Luis Martí Mingarro, que ejerció de moderador, hizo una valoración general del la situación de la Justicia y de la Abogacía, de la que resaltó su lucha para la «derogación de las tasas».

Por su parte, Juan Ortíz Úrculo, ex fiscal General del Estado, y socio de Cremades y Calvo Sotelo, también se mostró muy crítico con la actual situación de la Justicia. Tras hacer un breve repaso por todas las leyes de Enjuicimiento Criminal, ha resaltado la «necesidad de hacer un pacto de Estado por la mejora de la Justicia»
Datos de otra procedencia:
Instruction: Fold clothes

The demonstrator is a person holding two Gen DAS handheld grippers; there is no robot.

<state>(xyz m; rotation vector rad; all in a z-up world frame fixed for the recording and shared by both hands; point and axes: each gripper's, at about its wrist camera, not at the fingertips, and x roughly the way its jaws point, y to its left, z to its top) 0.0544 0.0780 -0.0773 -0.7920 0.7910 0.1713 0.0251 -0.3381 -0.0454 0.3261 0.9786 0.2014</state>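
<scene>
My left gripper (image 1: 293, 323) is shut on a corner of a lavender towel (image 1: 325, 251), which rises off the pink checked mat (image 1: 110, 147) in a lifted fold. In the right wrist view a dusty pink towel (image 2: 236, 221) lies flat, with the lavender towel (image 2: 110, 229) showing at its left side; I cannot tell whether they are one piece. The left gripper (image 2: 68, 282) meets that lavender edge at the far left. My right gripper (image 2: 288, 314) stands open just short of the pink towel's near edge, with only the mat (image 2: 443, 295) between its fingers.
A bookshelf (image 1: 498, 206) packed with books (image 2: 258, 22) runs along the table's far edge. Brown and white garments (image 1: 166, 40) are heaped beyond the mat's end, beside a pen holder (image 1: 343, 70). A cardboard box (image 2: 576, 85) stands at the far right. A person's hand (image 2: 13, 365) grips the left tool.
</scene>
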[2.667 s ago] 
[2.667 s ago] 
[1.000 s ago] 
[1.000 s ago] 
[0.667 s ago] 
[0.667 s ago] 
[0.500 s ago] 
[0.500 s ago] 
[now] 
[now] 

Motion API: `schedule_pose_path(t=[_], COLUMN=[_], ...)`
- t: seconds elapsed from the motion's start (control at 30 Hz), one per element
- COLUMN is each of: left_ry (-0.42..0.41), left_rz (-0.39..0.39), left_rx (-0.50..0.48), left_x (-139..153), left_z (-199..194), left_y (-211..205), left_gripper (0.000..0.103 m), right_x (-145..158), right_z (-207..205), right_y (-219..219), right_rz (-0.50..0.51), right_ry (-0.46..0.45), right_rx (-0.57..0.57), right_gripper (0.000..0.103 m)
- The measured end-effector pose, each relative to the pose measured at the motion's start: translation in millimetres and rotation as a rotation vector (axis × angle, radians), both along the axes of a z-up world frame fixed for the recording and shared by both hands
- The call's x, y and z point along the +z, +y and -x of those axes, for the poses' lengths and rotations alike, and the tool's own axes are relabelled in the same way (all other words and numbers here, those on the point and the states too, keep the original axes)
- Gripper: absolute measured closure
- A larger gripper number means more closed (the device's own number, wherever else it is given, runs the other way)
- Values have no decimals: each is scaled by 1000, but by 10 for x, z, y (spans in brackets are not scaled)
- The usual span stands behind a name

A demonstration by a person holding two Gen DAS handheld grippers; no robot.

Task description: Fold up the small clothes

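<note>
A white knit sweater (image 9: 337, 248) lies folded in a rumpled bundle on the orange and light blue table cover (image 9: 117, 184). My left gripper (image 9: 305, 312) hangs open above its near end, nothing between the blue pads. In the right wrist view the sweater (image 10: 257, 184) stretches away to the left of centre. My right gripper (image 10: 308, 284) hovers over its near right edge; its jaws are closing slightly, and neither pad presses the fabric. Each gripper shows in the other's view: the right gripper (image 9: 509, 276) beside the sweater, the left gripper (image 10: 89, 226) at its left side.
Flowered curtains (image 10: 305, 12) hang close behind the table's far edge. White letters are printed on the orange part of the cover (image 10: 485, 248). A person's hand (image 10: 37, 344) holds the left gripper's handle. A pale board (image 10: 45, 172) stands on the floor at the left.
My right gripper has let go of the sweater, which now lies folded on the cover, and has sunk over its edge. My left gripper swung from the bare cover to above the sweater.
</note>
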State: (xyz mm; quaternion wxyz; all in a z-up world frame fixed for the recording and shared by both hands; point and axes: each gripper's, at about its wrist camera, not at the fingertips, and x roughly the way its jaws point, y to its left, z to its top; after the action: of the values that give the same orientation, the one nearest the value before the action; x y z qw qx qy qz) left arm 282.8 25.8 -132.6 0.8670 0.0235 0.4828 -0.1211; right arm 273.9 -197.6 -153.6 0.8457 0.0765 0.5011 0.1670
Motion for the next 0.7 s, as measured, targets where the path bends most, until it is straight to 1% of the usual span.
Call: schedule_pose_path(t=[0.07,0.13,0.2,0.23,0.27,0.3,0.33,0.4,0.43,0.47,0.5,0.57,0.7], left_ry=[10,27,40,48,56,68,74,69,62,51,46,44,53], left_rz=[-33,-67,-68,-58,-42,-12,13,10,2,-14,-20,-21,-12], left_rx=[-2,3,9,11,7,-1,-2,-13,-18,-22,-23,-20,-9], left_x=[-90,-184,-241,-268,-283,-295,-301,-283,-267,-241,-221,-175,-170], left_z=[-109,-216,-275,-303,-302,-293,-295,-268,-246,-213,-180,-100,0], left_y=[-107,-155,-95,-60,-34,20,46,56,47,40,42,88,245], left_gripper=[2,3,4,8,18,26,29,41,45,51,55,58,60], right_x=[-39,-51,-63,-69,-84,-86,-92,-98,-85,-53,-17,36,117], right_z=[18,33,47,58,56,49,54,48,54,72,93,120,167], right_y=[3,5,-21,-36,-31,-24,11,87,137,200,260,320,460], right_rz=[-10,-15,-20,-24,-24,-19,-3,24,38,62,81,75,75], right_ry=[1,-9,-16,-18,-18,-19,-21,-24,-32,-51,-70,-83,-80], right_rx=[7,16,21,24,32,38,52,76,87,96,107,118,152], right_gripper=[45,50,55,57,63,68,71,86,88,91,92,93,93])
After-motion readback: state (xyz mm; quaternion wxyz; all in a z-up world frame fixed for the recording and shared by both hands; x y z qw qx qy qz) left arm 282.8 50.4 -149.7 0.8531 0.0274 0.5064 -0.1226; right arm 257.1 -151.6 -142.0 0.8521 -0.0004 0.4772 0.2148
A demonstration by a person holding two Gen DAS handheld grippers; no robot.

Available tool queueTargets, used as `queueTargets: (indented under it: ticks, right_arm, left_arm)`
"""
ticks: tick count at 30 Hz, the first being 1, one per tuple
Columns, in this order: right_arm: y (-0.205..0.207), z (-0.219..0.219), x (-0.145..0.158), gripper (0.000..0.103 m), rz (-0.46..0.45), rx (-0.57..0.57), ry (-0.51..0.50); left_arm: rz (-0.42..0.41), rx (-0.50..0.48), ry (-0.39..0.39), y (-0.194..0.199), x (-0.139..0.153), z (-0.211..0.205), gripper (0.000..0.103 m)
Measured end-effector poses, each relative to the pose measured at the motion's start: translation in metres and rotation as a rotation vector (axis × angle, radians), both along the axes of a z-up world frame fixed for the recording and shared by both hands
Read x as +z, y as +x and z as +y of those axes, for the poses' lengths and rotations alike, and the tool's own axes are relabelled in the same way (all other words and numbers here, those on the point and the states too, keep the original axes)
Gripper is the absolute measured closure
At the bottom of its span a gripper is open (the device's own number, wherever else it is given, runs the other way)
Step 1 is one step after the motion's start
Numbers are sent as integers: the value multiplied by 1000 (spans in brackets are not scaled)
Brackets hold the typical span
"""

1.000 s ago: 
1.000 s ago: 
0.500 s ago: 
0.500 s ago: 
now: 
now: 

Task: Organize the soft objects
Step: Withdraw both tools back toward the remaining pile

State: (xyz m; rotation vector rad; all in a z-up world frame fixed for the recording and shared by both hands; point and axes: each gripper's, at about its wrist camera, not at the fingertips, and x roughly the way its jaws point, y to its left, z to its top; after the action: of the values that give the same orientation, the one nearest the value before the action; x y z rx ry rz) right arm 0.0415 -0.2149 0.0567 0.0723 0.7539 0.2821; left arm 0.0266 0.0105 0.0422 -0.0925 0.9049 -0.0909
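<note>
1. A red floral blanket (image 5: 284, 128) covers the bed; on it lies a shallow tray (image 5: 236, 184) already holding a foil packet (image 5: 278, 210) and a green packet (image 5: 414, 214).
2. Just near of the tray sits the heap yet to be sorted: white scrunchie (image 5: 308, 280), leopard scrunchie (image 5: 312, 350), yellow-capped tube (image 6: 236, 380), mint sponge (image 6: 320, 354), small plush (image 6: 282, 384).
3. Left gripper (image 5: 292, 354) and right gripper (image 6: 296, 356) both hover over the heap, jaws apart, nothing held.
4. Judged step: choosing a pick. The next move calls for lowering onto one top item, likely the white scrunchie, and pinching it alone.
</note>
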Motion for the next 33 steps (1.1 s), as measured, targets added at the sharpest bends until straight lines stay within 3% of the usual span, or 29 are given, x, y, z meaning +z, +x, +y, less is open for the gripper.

Por último, Juan Gonzalo Espina, presidente del AJA-Madrid, ha asegurado «que la Justicia está actualmente enferma» y para reforzar esta idea ha incidido en tres cuestiones principales:

– Por una parte, «la necesidad de despolitizar el Consejo General del Poder Judicial y que los 12 vocales de ascripción judicial deben ser elegidos entre jueces y magistrados»; 

– Por otra, «realizar una reforma del Tribunal Constitucional para convertirla en una cámara completamente blindada a cualquier injerencia política«;

– Y por último, de la «necesidad de contar con una leyes eficientes y eficaces, que respeten los derechos fundamentales», para ello ha puesto como ejemplo el artículo 14 de la Contitución donde se asegura que todos somos iguales ante la Ley. Sin embargo, ha indicado que «la Ley 30/92 establece la presunción de veracidad de la Administración Pública», «un privilegio del que no gozan los ciudadanos», ha puntualizado.

Al ser preguntado sobre que podría hacer la sociedad civil para cambiar algo la Justicia ha respondido que «si los 50.000 abogados jóvenes nos unimos podríamos cambiar la Justicia de España y con ello el rumbo de nuestro país».